Abbas stressed that he would not make any concessions to Israel.

“If they demand concessions on the rights of the refugees or the 1967 borders, I will quit. I can’t allow myself to make even one concession,” he said.

Netanyahu responded indirectly, telling a visiting threeperson US Democratic congressional delegation he hopes Abbas “will not choose to abandon the road to peace.”

Netanyahu told the delegation, made up of Rush Holt (D-New Jersey), Debbie Wasserman-Schultz (D-Florida) and Steven Israel (D-New York), that there were “many issues that we did not agree upon during our discussions, and the only way to reach agreement on them is though direct, continuous talks, without breaks and without delays.”

According to a statement put out by Netanyahu’s office, the prime minister said again that he thought an agreement could be reached within a year through direct and continuous talks.

Abbas said in his interview that there currently was indeed a construction freeze in the settlements.

“We fear that the freeze decision would be abrogated and that they would resume settlement construction in every place. No one can force us to return to the negotiations if the freeze is not extended,” he said.

Abbas said the direct talks would begin with the issues of borders and security. He added that the Palestinians were primarily interested in the issue of borders, while Israel was more concerned about security.

“With regards to the borders, we have to agree on the 1967 borders and draw them,” Abbas said. “If we agree on the borders, that means we have found a solution to the issues of Jerusalem, water and settlements. This will leave us with the issue of refugees, which will be dealt with during the second phase [of the talks].”

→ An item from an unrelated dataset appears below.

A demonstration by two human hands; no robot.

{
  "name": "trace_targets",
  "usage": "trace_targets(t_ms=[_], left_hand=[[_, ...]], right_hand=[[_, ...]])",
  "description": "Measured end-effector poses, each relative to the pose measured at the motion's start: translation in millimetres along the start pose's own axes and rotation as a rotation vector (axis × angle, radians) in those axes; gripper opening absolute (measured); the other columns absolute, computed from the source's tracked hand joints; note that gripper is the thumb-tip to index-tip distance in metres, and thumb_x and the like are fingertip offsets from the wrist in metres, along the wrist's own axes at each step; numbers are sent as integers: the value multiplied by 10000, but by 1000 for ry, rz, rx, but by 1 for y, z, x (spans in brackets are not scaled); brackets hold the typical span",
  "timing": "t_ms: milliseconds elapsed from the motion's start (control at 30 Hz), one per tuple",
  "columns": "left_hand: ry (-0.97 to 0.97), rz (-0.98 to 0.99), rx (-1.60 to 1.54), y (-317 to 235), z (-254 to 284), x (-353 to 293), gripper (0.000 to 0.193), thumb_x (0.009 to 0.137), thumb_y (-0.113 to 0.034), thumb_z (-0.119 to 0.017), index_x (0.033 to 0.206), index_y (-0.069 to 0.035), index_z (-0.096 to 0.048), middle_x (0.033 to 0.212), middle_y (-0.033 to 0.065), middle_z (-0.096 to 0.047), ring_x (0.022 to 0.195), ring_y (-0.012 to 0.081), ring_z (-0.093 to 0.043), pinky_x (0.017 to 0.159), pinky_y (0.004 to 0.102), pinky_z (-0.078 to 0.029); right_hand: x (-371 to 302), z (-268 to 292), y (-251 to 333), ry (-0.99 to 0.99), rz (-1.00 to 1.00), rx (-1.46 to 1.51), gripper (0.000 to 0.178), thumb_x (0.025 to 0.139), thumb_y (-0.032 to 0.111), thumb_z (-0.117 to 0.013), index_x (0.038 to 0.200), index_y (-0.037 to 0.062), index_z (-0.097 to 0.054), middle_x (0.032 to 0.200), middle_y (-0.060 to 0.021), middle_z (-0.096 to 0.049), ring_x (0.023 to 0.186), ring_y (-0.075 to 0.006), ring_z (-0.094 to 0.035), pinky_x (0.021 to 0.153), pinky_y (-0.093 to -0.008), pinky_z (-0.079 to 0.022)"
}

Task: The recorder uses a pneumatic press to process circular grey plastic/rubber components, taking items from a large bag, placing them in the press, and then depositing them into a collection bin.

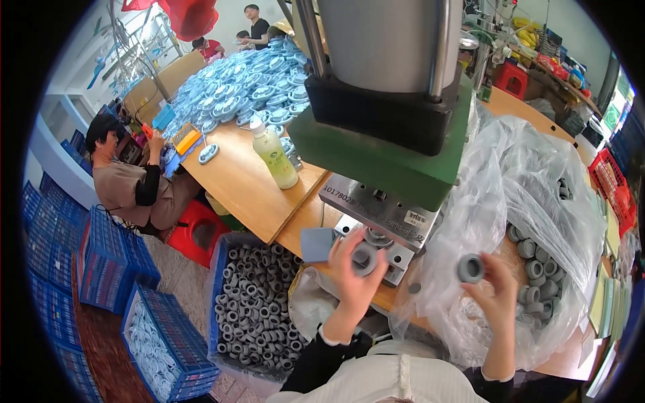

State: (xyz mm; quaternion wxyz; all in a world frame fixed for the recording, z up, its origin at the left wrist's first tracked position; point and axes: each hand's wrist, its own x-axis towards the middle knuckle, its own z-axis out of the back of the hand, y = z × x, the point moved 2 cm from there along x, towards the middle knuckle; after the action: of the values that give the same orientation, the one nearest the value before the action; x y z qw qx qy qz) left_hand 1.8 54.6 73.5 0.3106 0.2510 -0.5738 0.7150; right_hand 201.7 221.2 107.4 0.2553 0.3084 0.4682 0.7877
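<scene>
My left hand [354,282] is closed on a grey ring [364,260], somewhat blurred, at the front of a press. Just behind that ring, a round seat in the press's lower metal block [396,258] partly shows. Above it sits an engraved steel plate [376,208] under a green block [376,154] and a large grey cylinder [386,43]. To the right, my right hand [496,292] pinches a second grey ring [471,269] between thumb and fingers, in front of a clear plastic bag [463,208]. Several similar grey parts [541,269] lie in the bag.
A lined bin [213,295] full of grey rings stands at my left. Behind it are a bottle [275,158] on the wooden table [242,181] and a heap of light-blue parts [248,80]. A seated co-worker [134,174] and blue crates [168,356] are further left.
</scene>
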Motion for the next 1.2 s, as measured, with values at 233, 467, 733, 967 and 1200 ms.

The PA president said that with regards to security, the Palestinians had made it clear that they would not accept, in a final settlement, any Israeli civilian or military presence in the Palestinian territories.

Abbas said that when he decided to go to the direct talks in Washington, he knew that the chances of success were not high.

“We said that we must seize the opportunity even if there’s a 1 percent chance for hope,” he explained.

He confirmed that one of the reasons why he went to Washington was the international pressure on him.

“There isn’t one country in the world whose president didn’t phone me to say that it would be better if we went so that no one could blame us,” he said.

Abbas also admitted that he did not receive the full backing of Fatah and the PLO to launch the direct talks.

Meanwhile, prominent Fatah figures continued to criticize Abbas for agreeing to negotiate directly and unconditionally with Israel.

For the second time in less than a week, jailed Fatah operative Marwan Barghouti attacked the decision to go to Washington. The direct talks were “nothing but a mirage,” he said.



Barghouti, who is serving five life terms plus 40 years in Israel prison for five murders and an attempted murder, said that there was no peace partner in Israel.

He also called for escalating “popular resistance” against Israel.

Barghouti expressed “regret” that some Arab countries had pressured the Palestinian leadership to go to the talks in Washington.

On the Israeli side, meanwhile, Foreign Minister Avigdor Lieberman, who on Sunday said that a peace agreement with the Palestinians was not conceivable next year, or “in the next generation,” kept up the heat on Monday, reiterating his skepticism in radio interviews.

Lieberman, speaking to Army Radio, charged that the Palestinians were not serious about the talks, and were just biding their time, looking for a way to blame Israel for their failure.

And on Israel Radio he said that the settlement construction moratorium wouldn’t be extended.

“A promise is a promise,” Lieberman said. “We will not agree to any extension.”

Netanyahu and other government spokesmen said repeatedly after the moratorium was announced last year that it was a one-time gesture, and would last no more than 10 months.

Netanyahu, meanwhile, said in another meeting on Monday – this time with a private group called the Israel Security Council and headed by former National Security Council head Maj.-Gen. (res.) Uzi Dayan – that an agreement with the Palestinians was an Israeli strategic interest, but that what was important was not the agreement itself, but its implementation.

For that reason, it would be necessary to ensure that all security arrangements agreed upon be implemented on the ground, he said.